Implementation notes

  • Stale-data floor: a "latest" bucket older than 15 min (3× rollup cadence) is treated as no data. Without this, a frozen telemetry pipeline at the moment of an ISIS flap would keep the link Impaired forever even after the link recovered.
  • Recovery query deduplicates late-arriving rows by argMax(..., ingested_at) per bucket, so a corrected re-write doesn't keep a link Impaired after every distinct bucket reads as clean.
  • --link-loss-threshold is validated at startup (must be finite and in [0, 100]) — a misconfiguration would otherwise produce an onchain write storm.
  • MetricCriterionResults is now incremented for link criteria too (parity with device criteria) so impairment/recovery rates are graphable.
  • Backwards compatible: deployments without ClickHouse continue to behave exactly as before — no demotion, no recovery, no impairment criterion is wired up.

Testing Verification

  • New unit tests cover all six transition cases (Pending/RFS/Impaired × pass/fail), the impairment-mode and recovery-mode criterion paths, the stale-bucket floor, threshold boundaries, no-data handling in both modes, ClickHouse error propagation, and the LinkBurnIn helper.
  • New ClickHouse tests assert the actual SQL shape: argMax-per-bucket dedupe, provisioning = false filter, double-quoted database name, and ? bind parameters.
  • Manually validated both queries against mainnet link_rollup_5m data via the DoubleZero MCP — known impaired link DzHDqj3cdi77eMLWKemdhfr6YZJeHHGxuysvAdekniC returns bad=5/total=5 over the last 30 min and the latest bucket reads isis_down=true, a_loss=100, z_loss=100, matching what the issue reports.
  • make go-test, golangci-lint, and go vet all clean.

nikw9944 added 2 commits May 6, 2026 16:41
Add bidirectional LinkHealth transitions backed by the existing
link_rollup_5m ClickHouse table:

- ReadyForService -> Impaired when the most recent rollup bucket has
  ISIS down or per-direction packet loss above --link-loss-threshold
  (default 5%).
- Impaired -> ReadyForService only after every bucket in the recovery
  window (reuses --drained-slot-count) is clean.

The asymmetry — fast demote, slow recover — keeps borderline links from
flapping while still surfacing real impairment quickly.
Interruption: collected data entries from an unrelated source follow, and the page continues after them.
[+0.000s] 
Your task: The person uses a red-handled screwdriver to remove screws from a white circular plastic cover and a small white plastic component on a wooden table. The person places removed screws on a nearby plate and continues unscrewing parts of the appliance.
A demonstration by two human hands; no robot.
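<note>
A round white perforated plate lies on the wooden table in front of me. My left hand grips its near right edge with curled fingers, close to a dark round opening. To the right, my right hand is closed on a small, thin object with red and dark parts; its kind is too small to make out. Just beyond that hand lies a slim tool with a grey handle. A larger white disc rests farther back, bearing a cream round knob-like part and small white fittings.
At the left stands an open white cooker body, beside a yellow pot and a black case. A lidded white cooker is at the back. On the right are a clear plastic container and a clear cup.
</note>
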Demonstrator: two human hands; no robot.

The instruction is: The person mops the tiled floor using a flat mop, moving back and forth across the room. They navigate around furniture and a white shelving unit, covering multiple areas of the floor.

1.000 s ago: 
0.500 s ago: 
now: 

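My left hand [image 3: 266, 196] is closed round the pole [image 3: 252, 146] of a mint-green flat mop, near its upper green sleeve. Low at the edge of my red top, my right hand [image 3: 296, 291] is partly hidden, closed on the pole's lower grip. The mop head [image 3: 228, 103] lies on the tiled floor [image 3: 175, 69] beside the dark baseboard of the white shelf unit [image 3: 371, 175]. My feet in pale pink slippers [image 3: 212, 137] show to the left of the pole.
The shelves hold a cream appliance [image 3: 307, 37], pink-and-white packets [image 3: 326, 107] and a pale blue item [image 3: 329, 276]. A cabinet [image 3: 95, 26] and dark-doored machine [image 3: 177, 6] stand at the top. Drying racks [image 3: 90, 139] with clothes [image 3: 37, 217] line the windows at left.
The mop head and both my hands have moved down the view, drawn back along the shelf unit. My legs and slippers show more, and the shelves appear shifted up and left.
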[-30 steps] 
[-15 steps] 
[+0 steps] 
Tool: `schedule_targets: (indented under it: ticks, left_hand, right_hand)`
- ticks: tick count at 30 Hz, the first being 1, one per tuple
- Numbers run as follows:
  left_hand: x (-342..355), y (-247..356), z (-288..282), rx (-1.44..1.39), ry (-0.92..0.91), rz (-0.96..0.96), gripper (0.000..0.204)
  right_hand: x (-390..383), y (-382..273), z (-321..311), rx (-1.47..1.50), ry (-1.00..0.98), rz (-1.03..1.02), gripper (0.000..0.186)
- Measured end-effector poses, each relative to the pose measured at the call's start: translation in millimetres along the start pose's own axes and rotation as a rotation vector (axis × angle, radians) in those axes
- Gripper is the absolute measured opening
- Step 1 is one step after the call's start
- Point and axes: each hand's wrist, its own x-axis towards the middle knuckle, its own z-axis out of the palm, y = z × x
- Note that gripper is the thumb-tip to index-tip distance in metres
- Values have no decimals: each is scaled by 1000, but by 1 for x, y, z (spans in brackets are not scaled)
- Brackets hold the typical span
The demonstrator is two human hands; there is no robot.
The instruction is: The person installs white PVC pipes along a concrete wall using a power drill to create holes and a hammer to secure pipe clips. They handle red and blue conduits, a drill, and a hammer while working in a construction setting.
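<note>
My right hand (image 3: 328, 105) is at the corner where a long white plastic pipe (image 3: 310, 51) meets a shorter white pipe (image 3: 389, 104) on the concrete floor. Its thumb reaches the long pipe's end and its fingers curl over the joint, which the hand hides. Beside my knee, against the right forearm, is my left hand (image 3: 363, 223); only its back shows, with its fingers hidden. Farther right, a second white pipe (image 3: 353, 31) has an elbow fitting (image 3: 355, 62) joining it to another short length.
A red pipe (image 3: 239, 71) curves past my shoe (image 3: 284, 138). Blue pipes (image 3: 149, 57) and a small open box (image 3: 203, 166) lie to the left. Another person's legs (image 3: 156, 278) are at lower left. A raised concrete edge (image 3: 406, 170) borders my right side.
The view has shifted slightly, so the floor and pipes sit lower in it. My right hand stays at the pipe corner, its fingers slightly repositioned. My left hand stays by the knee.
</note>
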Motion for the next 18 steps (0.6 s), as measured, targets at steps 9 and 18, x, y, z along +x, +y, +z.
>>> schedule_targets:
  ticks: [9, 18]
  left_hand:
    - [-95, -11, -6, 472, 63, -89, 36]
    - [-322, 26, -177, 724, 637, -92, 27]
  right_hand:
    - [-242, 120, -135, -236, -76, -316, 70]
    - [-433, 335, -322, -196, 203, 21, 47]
LinkHealth is a
signal only; the serviceability program does not gate link.status on it.

Refs #2652
Architecture review (HIGH):
- Recovery SQL counts duplicate ingested_at rows rather than distinct
  buckets. Wrap in argMax-per-bucket subquery so a corrected late row
  cannot keep an Impaired link stuck even after every distinct bucket
  reads as clean.
- LinkHealthRecent had no recency floor — a stale latest bucket
  (telemetry pipeline broken) could indefinitely demote/keep a link
  impaired. Return bucket_ts and treat anything older than 15 minutes
  (3x rollup cadence) as no data.

Architecture review (MEDIUM):
- Increment MetricCriterionResults symmetrically in checkAllLink so
  link impairment/recovery rates are graphable.

Security review (LOW):
- Validate --link-loss-threshold is finite and within [0, 100] at
  startup; fail fast on misconfiguration.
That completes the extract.